Недавно Тотаи заявил во всеуслышание, что катер, который он строит, превзойдет катер вождя по быстроходности и устойчивости, что у него лучше конструкция и мощный двигатель, благодаря которому он будет лететь по воде, как птица. Несомненно, Ах Син как владелец магазина заинтересован продать как можно больше товаров, но в данном случае он поступил бы правильнее, посоветовав Тотаи купить мотор меньшей мощности или другой модели, тоже неизвестной на Арутаки. Выходит, для Ах Сина вождь атолла ничего не значит! Особенно расстроило Матаоа то обстоятельство, что в данном случае был замешан Тотаи. Проделка с мотором была как раз в его духе. Тотаи никак не мог примириться с тем, что вождем Арутаки стал не он, а Матаоа. По его мнению, это получилось случайно, из-за неразберихи после цунами.

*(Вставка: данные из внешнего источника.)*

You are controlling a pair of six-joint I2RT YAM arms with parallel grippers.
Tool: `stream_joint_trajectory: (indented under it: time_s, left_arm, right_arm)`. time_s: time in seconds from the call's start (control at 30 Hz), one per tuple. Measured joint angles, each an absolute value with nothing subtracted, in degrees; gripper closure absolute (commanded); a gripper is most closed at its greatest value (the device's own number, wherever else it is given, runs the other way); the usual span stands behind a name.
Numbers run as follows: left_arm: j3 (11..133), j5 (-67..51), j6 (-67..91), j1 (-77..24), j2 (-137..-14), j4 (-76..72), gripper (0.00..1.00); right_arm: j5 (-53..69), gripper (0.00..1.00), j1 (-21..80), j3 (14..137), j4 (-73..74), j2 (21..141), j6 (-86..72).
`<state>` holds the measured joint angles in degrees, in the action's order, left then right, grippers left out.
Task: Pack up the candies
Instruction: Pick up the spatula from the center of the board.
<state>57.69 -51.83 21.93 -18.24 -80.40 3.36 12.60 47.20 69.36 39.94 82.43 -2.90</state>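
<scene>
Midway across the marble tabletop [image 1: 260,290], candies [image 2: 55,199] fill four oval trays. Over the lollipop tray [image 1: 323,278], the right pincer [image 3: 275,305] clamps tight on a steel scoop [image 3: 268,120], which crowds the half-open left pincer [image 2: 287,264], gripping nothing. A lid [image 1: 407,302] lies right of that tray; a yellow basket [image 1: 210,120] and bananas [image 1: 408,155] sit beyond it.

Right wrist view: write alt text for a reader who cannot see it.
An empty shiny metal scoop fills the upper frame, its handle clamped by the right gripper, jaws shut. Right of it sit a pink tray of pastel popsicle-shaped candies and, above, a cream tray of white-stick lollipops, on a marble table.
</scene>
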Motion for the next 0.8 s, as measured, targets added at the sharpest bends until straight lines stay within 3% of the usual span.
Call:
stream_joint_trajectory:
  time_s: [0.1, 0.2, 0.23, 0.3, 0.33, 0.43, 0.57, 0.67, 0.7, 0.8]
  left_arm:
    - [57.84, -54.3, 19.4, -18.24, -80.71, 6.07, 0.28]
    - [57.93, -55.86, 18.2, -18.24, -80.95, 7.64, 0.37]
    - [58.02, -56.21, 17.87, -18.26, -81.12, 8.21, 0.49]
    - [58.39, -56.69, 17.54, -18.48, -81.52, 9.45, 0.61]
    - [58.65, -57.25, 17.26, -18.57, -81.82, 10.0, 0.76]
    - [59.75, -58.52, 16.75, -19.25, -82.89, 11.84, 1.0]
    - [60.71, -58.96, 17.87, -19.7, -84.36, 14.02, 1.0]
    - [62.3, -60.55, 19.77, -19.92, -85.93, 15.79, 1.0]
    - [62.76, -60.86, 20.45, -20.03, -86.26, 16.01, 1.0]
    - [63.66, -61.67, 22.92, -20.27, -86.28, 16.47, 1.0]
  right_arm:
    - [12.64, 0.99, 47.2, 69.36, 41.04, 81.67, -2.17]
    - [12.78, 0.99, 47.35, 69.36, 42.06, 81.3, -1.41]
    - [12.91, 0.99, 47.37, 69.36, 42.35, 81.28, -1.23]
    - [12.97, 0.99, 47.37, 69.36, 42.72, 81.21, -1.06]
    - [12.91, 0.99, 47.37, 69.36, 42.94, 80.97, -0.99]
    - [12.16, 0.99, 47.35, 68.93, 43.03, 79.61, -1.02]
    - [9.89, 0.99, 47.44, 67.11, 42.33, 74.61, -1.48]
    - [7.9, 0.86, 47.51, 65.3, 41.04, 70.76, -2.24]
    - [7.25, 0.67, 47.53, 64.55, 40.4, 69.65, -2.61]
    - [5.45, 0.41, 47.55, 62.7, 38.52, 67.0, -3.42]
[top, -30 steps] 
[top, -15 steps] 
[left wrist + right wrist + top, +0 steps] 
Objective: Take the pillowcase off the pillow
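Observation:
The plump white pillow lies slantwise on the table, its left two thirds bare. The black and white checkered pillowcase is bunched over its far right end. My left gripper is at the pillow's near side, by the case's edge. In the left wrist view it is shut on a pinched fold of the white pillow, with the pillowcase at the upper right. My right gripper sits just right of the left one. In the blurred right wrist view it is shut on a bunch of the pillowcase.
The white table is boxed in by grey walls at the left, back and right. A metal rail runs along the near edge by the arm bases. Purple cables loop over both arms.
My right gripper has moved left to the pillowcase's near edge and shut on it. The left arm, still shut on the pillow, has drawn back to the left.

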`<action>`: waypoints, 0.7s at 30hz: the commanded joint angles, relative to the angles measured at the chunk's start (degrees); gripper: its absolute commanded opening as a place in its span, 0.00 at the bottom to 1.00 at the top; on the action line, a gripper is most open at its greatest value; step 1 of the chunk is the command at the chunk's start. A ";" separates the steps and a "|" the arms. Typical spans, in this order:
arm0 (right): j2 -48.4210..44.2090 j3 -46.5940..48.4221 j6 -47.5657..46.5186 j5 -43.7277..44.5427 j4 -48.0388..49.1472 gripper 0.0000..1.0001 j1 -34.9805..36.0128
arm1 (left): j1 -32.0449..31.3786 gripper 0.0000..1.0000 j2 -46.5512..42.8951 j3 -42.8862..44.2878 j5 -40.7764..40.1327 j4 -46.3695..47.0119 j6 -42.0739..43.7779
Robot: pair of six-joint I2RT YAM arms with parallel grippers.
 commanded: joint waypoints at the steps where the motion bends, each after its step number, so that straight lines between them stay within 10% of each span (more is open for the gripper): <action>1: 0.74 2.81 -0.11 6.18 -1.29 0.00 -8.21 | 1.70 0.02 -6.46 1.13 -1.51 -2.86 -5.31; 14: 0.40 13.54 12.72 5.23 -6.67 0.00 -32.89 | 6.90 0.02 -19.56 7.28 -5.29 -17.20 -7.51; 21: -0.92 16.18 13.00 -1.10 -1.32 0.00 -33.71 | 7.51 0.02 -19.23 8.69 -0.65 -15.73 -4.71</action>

Он и тогда выступал против передачи должности вождя Матаоа, ибо, по его словам, в силу особого стечения обстоятельств люди не отдавали себе отчета в том, что делали. Позже, когда волнение улеглось, следовало с большим хладнокровием изучить этот вопрос. Но никто не обратил внимания на его слова, запомнил их лишь Матаоа. Действительно, не выборы, а исключительные обстоятельства сделали его вождем. Но Моеата не раз успокаивала мужа, рассказывая ему, как люди Арутаки реагировали на слова Тотаи. Несомненно, Матаоа был выдвинут стихийно, в трагический момент, но ведь именно в такие моменты рассудок становится особенно ясным. У Матаоа были все основания занять место вождя — его выдвинули по велению не только разума, но и сердца.